We, EE, Mr An Onymous and I had gone up to Eynesbury for the Eynesbury Environmental Group’s Sunday walk in the forest.
We motored up in style in the An Blackmobile, and what other colour would Anonymous chose. (Let’s not go there).
We arrived in good time, thanks to great navigating by the unnamed driver. Chris, he of the awards, was waiting in the car park and the sun was shining. How good.
We waited for the rest to arrive, and heard a unusal call in the tree line at the carpark. A little searching and lo and behold, to our astonishment, and joy and delight, let it be said, there was a Swift Parrot at work in the tree, feasting on lerp.
Swift Parrots spend the summer in Tasmania nesting, then fly over the Tasman Sea to winter over on the mainland.
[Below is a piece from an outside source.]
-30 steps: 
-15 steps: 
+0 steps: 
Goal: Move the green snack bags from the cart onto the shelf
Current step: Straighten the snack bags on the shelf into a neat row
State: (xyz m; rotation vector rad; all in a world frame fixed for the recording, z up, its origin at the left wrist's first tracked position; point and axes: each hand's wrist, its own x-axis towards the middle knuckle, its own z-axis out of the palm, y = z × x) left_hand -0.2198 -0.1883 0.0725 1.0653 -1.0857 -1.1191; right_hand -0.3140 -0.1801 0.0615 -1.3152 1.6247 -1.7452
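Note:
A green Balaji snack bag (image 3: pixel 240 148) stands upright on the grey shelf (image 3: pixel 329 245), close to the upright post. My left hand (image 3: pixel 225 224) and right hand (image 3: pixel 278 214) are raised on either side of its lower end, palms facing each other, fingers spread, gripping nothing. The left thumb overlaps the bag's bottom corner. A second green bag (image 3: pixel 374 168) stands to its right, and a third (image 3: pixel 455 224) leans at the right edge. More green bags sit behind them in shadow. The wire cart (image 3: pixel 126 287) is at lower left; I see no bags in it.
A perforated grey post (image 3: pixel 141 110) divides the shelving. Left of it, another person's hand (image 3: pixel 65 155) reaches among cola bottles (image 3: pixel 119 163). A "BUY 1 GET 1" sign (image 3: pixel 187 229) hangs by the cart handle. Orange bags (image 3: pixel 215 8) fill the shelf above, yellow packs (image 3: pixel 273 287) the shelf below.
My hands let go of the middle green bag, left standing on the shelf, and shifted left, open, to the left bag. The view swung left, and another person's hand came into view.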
But, and there lies the issue for conservationists. Many of the trees that they prefer for food are being decimated in the mad desire of humans to outpopulate themselves. The favoured tree, I’m told is Blue Gum, and they are vanishing as suburbs expand at an even more prodigious rate.
“Less than one thousand pairs” are left, according to reliable source. (BirdLife Australia) Which places the Swift Parrot on the Endangered List.
So we stopped and enjoyed the presence of these birds. About 10-12 on conservative count.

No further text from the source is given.